**Work order**
Although the data below holds other lines too, output only those from the line with "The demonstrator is" up to and including the line with "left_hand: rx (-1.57", exactly as they appear.

Start of The data

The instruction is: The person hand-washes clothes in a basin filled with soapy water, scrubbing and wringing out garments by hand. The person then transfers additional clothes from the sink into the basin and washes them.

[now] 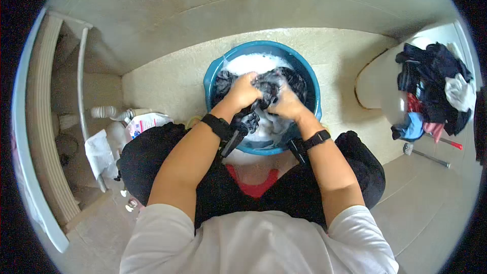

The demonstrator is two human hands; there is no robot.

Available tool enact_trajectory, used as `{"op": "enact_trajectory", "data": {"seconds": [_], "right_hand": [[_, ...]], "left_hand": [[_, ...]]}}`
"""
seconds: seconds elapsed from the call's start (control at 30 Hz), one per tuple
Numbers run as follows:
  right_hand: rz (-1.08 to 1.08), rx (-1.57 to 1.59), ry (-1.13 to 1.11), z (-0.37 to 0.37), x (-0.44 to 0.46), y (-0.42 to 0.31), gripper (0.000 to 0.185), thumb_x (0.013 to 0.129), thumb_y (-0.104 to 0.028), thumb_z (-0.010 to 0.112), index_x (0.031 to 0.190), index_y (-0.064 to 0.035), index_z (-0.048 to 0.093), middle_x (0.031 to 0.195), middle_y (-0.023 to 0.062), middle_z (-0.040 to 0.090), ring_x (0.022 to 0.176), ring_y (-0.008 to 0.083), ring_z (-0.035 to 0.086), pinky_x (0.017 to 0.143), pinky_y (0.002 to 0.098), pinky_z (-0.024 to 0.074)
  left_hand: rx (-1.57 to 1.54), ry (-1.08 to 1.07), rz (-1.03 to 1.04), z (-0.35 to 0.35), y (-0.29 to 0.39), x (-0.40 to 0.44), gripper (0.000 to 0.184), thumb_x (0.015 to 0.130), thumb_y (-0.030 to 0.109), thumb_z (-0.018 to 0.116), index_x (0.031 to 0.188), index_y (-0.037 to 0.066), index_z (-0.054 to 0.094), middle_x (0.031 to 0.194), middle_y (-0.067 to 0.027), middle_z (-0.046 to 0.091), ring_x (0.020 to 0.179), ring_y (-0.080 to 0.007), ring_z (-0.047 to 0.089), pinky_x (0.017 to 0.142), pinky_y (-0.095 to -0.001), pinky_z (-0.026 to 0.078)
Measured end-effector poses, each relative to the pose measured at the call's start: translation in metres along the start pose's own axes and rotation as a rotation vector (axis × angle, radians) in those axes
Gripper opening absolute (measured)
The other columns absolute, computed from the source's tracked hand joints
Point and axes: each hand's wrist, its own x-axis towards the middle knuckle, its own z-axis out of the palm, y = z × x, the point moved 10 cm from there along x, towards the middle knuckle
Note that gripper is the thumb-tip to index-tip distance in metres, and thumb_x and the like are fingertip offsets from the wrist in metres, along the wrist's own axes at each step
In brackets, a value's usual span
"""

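A round blue basin (210,78) stands on the floor between my knees, with white suds (256,63) and dark wet clothes in it. Both hands are over the basin, gripping one bunched dark garment (266,85). My left hand (244,91) is closed on its left part, fingers wrapped in the cloth. My right hand (286,102) is closed on the right part and slightly blurred. More dark cloth (294,80) lies in the suds around them. Each wrist has a black band with a dark strap or device hanging from it.
A toilet (378,83) at the right has a pile of clothes (431,89) on its lid. Brush-like handles (431,155) lie below it. At the left are a grey pipe (82,81), a white cloth (100,153) and a printed detergent bag (147,123). A wall (253,10) rises beyond the basin.
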Motion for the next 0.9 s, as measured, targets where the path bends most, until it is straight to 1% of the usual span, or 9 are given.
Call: {"op": "enact_trajectory", "data": {"seconds": [0.13, 0.37, 0.43, 0.53, 0.63, 0.7, 0.77, 0.83, 0.9], "right_hand": [[-0.158, 0.28, 0.194, -0.073, -0.012, -0.107, 0.1, 0.059, -0.004, 0.072, 0.142, -0.0029, 0.016, 0.119, 0.0135, 0.052, 0.111, 0.0233, 0.052, 0.1, 0.031, 0.0366], [-0.312, 0.331, 0.326, -0.14, -0.053, -0.221, 0.072, 0.057, -0.003, 0.067, 0.125, -0.0033, 0.045, 0.114, 0.0153, 0.056, 0.108, 0.0246, 0.054, 0.094, 0.0326, 0.041], [-0.243, 0.353, 0.294, -0.139, -0.052, -0.215, 0.067, 0.056, -0.002, 0.066, 0.121, -0.0031, 0.049, 0.112, 0.0155, 0.057, 0.106, 0.0253, 0.055, 0.094, 0.0328, 0.0414], [-0.295, -0.003, 0.402, -0.136, -0.043, -0.181, 0.061, 0.057, -0.002, 0.065, 0.116, -0.0011, 0.052, 0.114, 0.0195, 0.056, 0.107, 0.0307, 0.055, 0.095, 0.0353, 0.042], [-0.12, -0.609, 0.163, -0.077, -0.035, -0.12, 0.06, 0.065, -0.011, 0.069, 0.121, -0.013, 0.051, 0.135, 0.0201, 0.038, 0.121, 0.0419, 0.04, 0.098, 0.0482, 0.0391], [0.25, -0.788, -0.083, -0.014, -0.041, -0.039, 0.069, 0.072, -0.024, 0.068, 0.134, -0.0227, 0.038, 0.148, 0.0165, 0.014, 0.13, 0.0465, 0.023, 0.094, 0.0653, 0.0339], [0.539, -0.779, -0.503, 0.031, -0.067, -0.017, 0.082, 0.081, -0.031, 0.06, 0.145, -0.025, 0.009, 0.15, 0.0121, -0.012, 0.134, 0.0477, 0.005, 0.09, 0.0699, 0.0327], [0.599, -0.794, -0.785, 0.069, -0.087, 0.009, 0.094, 0.08, -0.041, 0.059, 0.144, -0.0288, -0.008, 0.149, 0.0118, -0.019, 0.136, 0.0449, -0.001, 0.09, 0.0706, 0.0315], [0.678, -0.798, -0.823, 0.093, -0.086, 0.036, 0.103, 0.074, -0.043, 0.065, 0.144, -0.0293, -0.009, 0.15, 0.0112, -0.017, 0.136, 0.0445, -0.004, 0.09, 0.0704, 0.0307]], "left_hand": [[-0.696, 0.033, 0.265, -0.011, 0.106, -0.048, 0.045, 0.065, -0.011, 0.058, 0.107, 0.002, 0.054, 0.098, -0.0052, 0.06, 0.089, -0.0159, 0.059, 0.083, -0.0285, 0.047], [-0.846, 0.012, 0.523, -0.035, 0.195, -0.125, 0.044, 0.067, -0.013, 0.057, 0.108, 0.001, 0.051, 0.101, -0.0065, 0.059, 0.095, -0.0148, 0.058, 0.086, -0.0288, 0.047], [-0.766, 0.007, 0.562, -0.042, 0.2, -0.131, 0.042, 0.068, -0.006, 0.062, 0.109, 0.001, 0.051, 0.102, -0.0072, 0.059, 0.096, -0.0152, 0.057, 0.086, -0.0298, 0.046], [0.381, 0.348, 0.784, -0.057, 0.198, -0.13, 0.049, 0.065, 0.01, 0.071, 0.11, 0.0, 0.052, 0.109, -0.0151, 0.057, 0.105, -0.0299, 0.055, 0.093, -0.0355, 0.042], [1.012, 0.278, 0.331, -0.035, 0.118, -0.104, 0.049, 0.066, 0.016, 0.071, 0.11, 0.0, 0.056, 0.119, -0.018, 0.05, 0.116, -0.0379, 0.045, 0.097, -0.059, 0.031], [1.296, 0.194, 0.167, -0.01, 0.042, -0.084, 0.042, 0.077, 0.018, 0.06, 0.118, 0.023, 0.054, 0.129, -0.0203, 0.042, 0.117, -0.0385, 0.045, 0.097, -0.064, 0.027], [1.236, 0.003, -0.117, 0.008, -0.029, -0.075, 0.033, 0.086, 0.021, 0.049, 0.118, 0.022, 0.054, 0.134, -0.0234, 0.036, 0.116, -0.0449, 0.044, 0.098, -0.0606, 0.027], [1.041, 0.241, -0.259, 0.026, -0.139, -0.06, 0.031, 0.089, 0.025, 0.045, 0.118, 0.022, 0.056, 0.14, -0.0255, 0.029, 0.114, -0.0476, 0.045, 0.099, -0.0585, 0.027], [1.064, -0.252, -0.404, 0.049, -0.11, -0.073, 0.039, 0.09, 0.029, 0.044, 0.12, 0.007, 0.055, 0.144, -0.0258, 0.021, 0.128, -0.045, 0.028, 0.106, -0.0536, 0.016]]}}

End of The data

**Response area**
The demonstrator is two human hands; there is no robot.

Available tool enact_trajectory, used as `{"op": "enact_trajectory", "data": {"seconds": [_], "right_hand": [[_, ...]], "left_hand": [[_, ...]]}}`
"""
seconds: seconds elapsed from the call's start (control at 30 Hz), one per tuple
Numbers run as follows:
  right_hand: rz (-1.08 to 1.08), rx (-1.57 to 1.59), ry (-1.13 to 1.11), z (-0.37 to 0.37), x (-0.44 to 0.46), y (-0.42 to 0.31), gripper (0.000 to 0.185), thumb_x (0.013 to 0.129), thumb_y (-0.104 to 0.028), thumb_z (-0.010 to 0.112), index_x (0.031 to 0.190), index_y (-0.064 to 0.035), index_z (-0.048 to 0.093), middle_x (0.031 to 0.195), middle_y (-0.023 to 0.062), middle_z (-0.040 to 0.090), ring_x (0.022 to 0.176), ring_y (-0.008 to 0.083), ring_z (-0.035 to 0.086), pinky_x (0.017 to 0.143), pinky_y (0.002 to 0.098), pinky_z (-0.024 to 0.074)
  left_hand: rx (-1.57 to 1.54), ry (-1.08 to 1.07), rz (-1.03 to 1.04), z (-0.35 to 0.35), y (-0.29 to 0.39), x (-0.40 to 0.44), gripper (0.000 to 0.184), thumb_x (0.015 to 0.130), thumb_y (-0.030 to 0.109), thumb_z (-0.018 to 0.116), index_x (0.031 to 0.188), index_y (-0.037 to 0.066), index_z (-0.054 to 0.094), middle_x (0.031 to 0.194), middle_y (-0.067 to 0.027), middle_z (-0.046 to 0.091), ring_x (0.020 to 0.179), ring_y (-0.080 to 0.007), ring_z (-0.047 to 0.089), pinky_x (0.017 to 0.142), pinky_y (-0.095 to -0.001), pinky_z (-0.026 to 0.078)

No more output is given for this exercise.